Sauver le port après la fermeture de la SMN

Pourtant, le port de commerce de Caen avait bien cru voir sa dernière heure arriver, après la fermeture de la Société Métallurgique Normande (SMN) et le départ de ses 1 300 salariés en 1993. L’usine sidérurgique, créée en 1917, qui a employé jusqu’à 6 000 personnes dans les années 80, représentait 42 % du trafic du port de commerce, soit une perte sèche d’environ 10 millions de francs de l’époque de recettes directes à sa fermeture. Sans oublier les quelque 400 emplois indirects (sous-traitants) impactés. Mais le port de Caen avait plus d’une corde à son arc. "Les dirigeants de l’époque avaient anticipé la fermeture de la SMN et s’étaient battus pour l’ouverture de la ligne de ferries dès 1986. Ce qui a permis de sauver le port", rappelle Antoine de Gouville. "La force du port de Caen réside aujourd’hui dans l’activité ferries de Caen-Ouistreham mais aussi dans la diversification de ses trafics de niche.
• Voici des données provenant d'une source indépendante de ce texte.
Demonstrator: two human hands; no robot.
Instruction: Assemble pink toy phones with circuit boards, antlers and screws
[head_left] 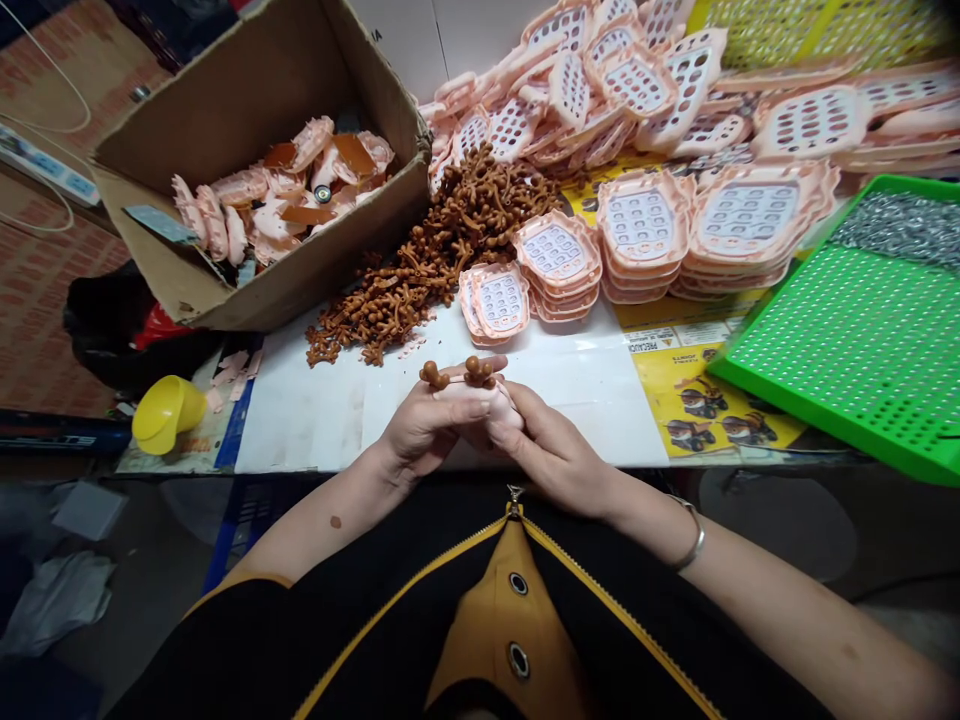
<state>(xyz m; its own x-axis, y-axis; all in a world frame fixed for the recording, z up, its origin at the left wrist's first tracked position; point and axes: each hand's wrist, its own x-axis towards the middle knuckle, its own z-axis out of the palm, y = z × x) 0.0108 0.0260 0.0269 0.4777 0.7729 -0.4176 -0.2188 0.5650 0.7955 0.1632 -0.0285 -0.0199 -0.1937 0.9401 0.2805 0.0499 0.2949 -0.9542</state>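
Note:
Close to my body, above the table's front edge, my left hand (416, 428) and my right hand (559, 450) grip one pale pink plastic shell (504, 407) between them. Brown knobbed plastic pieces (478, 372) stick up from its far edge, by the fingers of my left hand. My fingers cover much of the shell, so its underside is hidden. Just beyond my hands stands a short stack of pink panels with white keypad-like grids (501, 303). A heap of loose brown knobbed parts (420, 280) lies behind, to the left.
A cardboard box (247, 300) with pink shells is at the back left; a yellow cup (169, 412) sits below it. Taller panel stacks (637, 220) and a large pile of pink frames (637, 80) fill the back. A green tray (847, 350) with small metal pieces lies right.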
La stratégie consiste à ne plus mettre tous les œufs dans le même panier, comme on l’avait fait avec la SMN mais au contraire de miser sur la polyvalence."
Le port compte malgré tout sur quelques "poids lourds" économiques qui participent à son développement, à l’instar de l’entreprise agroalimentaire caennaise Agrial (22 000 salariés, 6,2 Md€ de CA en 2021) qui a participé au renouveau du port de Caen dans les années 90 et qui occupe désormais deux sites portuaires, l’un pour le stockage de ses céréales, l’autre pour les engrais.

Des projets sur-mesure

Déjà bien fourni en entreprises, la zone portuaire affiche encore de la réserve foncière disponible — Photo : septiemeciel-images.fr

Déjà bien fournie en entreprises, la zone portuaire affiche encore de la réserve foncière disponible. "Malgré tout, nous sommes de plus en plus contraints par les risques d’inondation et les hauteurs d’eau redoutées. Chaque projet doit être étudié au cas par cas et nous devons faire du sur-mesure pour chaque entreprise qui souhaiterait s’implanter", reconnaît Philippe Deiss, directeur général de Ports de Normandie. Le choix d’accueillir telle ou telle entreprise sur la zone portuaire caennaise reste néanmoins lié à un souci de rentabilité régionale, plus qu’à une rentabilité purement portuaire en termes de trafic. "Le port est considéré comme la base avancée de l’économie locale, confirme Antoine de Gouville. Il participe activement au développement du territoire en termes d’emplois".